### Work to complete
Given the material below, return only the lines starting at the line with "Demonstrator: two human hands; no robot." and ending at the line with "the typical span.", exactly as they appear.
[[ Dataset content open ]]
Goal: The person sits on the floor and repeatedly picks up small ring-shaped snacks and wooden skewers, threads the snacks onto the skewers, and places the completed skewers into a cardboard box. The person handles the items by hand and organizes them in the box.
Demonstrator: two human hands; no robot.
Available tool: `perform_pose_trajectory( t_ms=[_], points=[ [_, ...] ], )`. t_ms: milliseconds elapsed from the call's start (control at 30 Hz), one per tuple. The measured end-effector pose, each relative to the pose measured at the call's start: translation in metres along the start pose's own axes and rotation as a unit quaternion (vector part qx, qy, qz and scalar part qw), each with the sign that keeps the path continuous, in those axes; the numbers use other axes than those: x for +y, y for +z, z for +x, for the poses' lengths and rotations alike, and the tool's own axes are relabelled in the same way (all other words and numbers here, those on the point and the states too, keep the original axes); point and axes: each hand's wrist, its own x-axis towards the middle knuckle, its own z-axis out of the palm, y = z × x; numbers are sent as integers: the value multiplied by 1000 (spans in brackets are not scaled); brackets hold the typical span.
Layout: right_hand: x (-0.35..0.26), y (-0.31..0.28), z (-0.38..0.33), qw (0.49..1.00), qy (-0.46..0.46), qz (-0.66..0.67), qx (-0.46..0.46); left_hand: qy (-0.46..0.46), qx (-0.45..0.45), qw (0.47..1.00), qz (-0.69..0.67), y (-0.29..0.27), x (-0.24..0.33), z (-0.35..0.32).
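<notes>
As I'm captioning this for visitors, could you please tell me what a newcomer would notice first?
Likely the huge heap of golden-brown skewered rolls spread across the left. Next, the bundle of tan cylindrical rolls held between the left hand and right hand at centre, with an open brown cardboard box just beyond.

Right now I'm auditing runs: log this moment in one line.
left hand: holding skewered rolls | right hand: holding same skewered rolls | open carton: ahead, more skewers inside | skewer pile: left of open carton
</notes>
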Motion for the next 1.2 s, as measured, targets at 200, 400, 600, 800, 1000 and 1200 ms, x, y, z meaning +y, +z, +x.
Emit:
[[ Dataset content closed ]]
### Exercise output
Demonstrator: two human hands; no robot.
Available tool: `perform_pose_trajectory( t_ms=[_], points=[ [_, ...] ], )`. t_ms: milliseconds elapsed from the call's start (control at 30 Hz), one per tuple. The measured end-effector pose, each relative to the pose measured at the call's start: translation in metres along the start pose's own axes and rotation as a unit quaternion (vector part qx, qy, qz and scalar part qw), each with the sign that keeps the path continuous, in those axes; the numbers use other axes than those: x for +y, y for +z, z for +x, for the poses' lengths and rotations alike, and the tool's own axes are relabelled in the same way (all other words and numbers here, those on the point and the states too, keep the original axes); point and axes: each hand's wrist, its own x-axis towards the middle knuckle, its own z-axis out of the palm, y = z × x; numbers are sent as integers: the value multiplied by 1000 (spans in brackets are not scaled); brackets hold the typical span.

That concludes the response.